=== What you have to do ===
All lines from the one with "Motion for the" to the end of the listing below are to be transcribed exactly; both end lines are included, and no other lines are.

=== Stored data ===
######

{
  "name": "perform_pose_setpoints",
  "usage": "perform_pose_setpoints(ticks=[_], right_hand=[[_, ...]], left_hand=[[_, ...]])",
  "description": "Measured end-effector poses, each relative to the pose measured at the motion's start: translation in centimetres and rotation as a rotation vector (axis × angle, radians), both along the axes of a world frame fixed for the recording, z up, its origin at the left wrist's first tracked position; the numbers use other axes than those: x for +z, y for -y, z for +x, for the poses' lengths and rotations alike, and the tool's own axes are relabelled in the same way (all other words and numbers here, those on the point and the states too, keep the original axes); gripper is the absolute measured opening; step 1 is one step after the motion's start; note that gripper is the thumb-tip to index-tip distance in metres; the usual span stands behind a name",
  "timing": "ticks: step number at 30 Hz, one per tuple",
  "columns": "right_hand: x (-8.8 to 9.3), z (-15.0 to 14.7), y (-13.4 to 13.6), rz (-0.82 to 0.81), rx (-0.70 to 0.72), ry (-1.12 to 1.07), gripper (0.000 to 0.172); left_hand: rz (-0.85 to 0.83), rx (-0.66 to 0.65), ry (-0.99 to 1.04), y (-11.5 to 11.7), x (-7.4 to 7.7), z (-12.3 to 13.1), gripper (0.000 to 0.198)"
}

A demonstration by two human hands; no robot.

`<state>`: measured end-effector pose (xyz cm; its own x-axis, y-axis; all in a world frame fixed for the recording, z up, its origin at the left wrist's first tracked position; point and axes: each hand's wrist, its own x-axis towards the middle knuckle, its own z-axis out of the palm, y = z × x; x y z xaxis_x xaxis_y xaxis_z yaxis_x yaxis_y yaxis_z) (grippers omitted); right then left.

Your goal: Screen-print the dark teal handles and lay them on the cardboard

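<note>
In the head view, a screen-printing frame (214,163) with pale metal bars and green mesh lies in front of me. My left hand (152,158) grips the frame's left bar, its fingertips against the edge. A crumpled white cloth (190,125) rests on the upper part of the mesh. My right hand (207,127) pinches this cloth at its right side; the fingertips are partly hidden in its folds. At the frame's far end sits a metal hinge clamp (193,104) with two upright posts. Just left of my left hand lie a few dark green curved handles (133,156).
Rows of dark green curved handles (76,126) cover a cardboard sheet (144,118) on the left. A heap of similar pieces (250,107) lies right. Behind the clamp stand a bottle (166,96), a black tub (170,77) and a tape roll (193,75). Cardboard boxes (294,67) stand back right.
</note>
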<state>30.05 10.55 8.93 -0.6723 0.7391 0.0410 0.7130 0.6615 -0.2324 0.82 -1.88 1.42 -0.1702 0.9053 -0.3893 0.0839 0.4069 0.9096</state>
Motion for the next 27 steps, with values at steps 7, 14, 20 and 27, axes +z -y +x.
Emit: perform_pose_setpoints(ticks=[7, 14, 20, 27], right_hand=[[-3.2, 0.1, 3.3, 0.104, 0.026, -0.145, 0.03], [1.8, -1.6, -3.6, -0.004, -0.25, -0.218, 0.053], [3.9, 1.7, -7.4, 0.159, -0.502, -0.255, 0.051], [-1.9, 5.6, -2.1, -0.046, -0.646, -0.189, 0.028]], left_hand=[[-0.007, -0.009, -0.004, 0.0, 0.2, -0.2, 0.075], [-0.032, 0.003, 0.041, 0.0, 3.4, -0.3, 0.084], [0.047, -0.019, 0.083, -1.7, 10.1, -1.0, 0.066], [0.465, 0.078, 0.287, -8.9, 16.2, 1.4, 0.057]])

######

=== Solution for this problem ===
Motion for the next 27 steps, with values at steps 7, 14, 20 and 27, axes +z -y +x.
Emit: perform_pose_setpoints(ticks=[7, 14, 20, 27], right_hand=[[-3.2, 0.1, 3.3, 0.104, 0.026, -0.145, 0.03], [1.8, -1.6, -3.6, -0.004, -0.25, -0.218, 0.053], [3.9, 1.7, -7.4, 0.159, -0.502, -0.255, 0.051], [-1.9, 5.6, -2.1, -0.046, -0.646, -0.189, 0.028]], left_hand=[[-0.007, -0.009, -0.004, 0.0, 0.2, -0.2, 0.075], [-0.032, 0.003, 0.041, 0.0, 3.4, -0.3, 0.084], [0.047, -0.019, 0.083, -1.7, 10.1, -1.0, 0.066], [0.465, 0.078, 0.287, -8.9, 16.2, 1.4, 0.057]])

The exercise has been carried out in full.